At 7:22 AM -0500 11/20/02, Pete Smith wrote:
>I'd be surprised if 5 percent of the shunt-fed galvanized steel
>towers out there had any special measures taken with joint
>preparation. Wouldn't we have heard about this by now if it was a
>problem?
I've never heard of it, but I wonder about a so far unmentioned
consequence of bad joint conduction in a tower: the so-called
rusty-bolt effect.
Within a couple of miles of my house (which is near the top the
highest hill around) are a 50-kW and a 10-kW AM broadcast station;
and several other 50-kilowatters are not much farther away. The
vertical component of the electric field at ground level in my yard,
from these broadcasters, is 0.25 V/m. This is from actual
measurement with a commercial instrument; and NEC-4 simulations
confirm that it is to be expected.
Shortly after moving here I discovered that the 80-meter band (among
others) was jammed full of very strong intermodulation products of
these strong broadcast signals.

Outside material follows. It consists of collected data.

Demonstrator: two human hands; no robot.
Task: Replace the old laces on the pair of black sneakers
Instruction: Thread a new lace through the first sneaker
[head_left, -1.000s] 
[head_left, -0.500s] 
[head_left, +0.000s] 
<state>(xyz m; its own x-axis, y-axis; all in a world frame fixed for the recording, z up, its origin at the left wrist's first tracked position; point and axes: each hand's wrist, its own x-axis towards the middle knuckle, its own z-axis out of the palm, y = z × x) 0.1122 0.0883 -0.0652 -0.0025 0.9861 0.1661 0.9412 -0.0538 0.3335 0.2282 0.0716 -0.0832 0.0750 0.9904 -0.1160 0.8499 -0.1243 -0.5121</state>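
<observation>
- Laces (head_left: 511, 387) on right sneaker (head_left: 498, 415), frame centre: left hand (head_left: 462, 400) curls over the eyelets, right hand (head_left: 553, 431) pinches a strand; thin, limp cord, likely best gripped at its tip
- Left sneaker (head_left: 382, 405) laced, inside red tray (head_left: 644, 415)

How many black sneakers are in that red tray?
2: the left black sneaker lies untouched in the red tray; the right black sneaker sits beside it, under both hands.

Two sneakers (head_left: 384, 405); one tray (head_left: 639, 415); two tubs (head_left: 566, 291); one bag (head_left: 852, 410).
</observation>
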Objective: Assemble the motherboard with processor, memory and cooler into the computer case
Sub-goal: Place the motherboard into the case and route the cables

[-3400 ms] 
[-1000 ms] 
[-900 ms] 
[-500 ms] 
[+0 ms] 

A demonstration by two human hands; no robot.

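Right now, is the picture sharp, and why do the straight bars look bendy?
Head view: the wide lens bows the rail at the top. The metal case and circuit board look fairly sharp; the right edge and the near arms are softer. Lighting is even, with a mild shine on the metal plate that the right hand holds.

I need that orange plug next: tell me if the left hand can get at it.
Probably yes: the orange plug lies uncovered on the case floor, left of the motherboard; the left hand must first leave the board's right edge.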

My ham antenna was a well-balanced,
center-fed, horizontal doublet, well isolated from my house, with a
balun, antenna tuner, and several common-mode chokes. I quickly
determined that the intermodulation was not occurring in my antenna,
feed system, or receiver. Then, using an electrostatically shielded
B-field sensing loop I explored to find where it _was_ occurring. I
found several culprits, but the worst was an electric-power conduit
(common plated-steel "EMT") that ran from the main circuit-breaker
panel in my basement to the air-handling equipment in the attic of my
2 1/2 story house. Significantly IMO, this conduit had a substantial
vertical extent. This conduit had several joints, and these joints
were nonlinear conductors. Merely tightening all the screws in the
joint bushings/clamps cleared up the problem.
A tower with an imperfectly conducting junction could also generate
AM-broadcast intermodulation products, although I expect that all
three legs would have to have bad joints. Has anyone observed
AM-broadcast intermod from a ham tower?